▸ **SUPPLIED ENTRIES**
==========

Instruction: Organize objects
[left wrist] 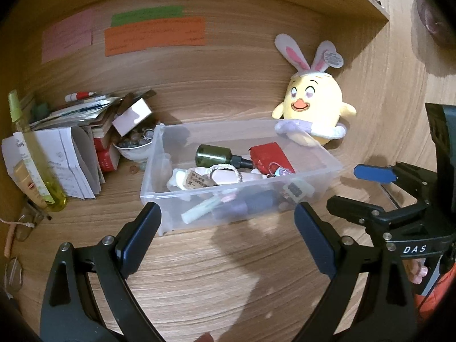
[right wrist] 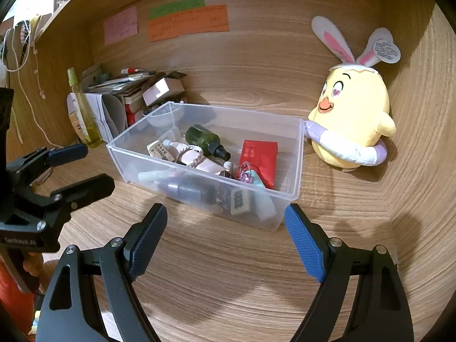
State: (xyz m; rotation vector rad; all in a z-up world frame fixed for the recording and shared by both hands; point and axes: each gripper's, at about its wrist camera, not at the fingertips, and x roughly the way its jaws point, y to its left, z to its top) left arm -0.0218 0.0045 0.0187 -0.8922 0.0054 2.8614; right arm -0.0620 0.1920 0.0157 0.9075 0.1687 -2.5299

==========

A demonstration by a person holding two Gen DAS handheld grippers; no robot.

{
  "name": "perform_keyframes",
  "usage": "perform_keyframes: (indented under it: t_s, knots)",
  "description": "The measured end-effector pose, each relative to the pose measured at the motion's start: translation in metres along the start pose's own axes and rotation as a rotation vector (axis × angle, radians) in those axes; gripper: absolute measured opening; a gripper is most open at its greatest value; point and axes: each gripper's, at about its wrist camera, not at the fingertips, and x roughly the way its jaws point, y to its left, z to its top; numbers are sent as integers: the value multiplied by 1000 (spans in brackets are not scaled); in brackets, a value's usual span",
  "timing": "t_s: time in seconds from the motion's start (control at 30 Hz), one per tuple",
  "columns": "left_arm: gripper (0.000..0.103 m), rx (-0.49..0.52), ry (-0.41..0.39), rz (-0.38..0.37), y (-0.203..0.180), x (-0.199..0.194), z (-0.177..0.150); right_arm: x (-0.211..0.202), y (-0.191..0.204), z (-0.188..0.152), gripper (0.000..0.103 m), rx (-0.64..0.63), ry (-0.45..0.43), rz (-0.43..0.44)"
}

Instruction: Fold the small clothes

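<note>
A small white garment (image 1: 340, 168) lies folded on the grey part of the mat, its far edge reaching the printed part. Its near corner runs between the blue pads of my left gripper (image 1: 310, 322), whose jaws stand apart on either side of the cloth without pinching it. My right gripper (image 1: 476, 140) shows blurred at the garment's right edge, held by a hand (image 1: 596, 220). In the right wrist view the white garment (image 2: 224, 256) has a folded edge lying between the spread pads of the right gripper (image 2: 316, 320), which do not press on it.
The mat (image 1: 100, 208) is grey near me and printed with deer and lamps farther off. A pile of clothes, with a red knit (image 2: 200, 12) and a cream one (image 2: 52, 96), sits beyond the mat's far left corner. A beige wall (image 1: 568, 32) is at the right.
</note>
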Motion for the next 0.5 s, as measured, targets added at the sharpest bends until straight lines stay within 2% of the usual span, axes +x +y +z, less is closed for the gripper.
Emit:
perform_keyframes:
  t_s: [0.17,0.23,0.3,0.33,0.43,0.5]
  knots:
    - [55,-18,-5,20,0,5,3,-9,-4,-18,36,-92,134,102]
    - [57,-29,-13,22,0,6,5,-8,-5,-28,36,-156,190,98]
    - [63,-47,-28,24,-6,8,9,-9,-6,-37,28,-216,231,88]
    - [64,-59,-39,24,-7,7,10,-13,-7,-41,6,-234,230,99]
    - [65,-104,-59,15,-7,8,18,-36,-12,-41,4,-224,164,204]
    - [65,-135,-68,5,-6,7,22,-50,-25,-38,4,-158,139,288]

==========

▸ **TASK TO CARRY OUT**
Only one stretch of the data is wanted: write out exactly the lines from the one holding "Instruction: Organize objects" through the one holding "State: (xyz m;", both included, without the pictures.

▸ **WORKED SOLUTION**
Instruction: Organize objects
[left wrist] 
[right wrist] 
State: (xyz m; rotation vector rad; all in a z-up world frame fixed for the recording and shared by both hands; point and axes: each gripper's, at about its wrist camera, not at the fingertips, and x roughly the way its jaws point, y to its left, z to its top) left arm -0.0218 0.0045 0.0187 -0.8922 0.0054 2.8614; right arm -0.0620 0.1920 0.0157 0.9075 0.1687 -2.5299

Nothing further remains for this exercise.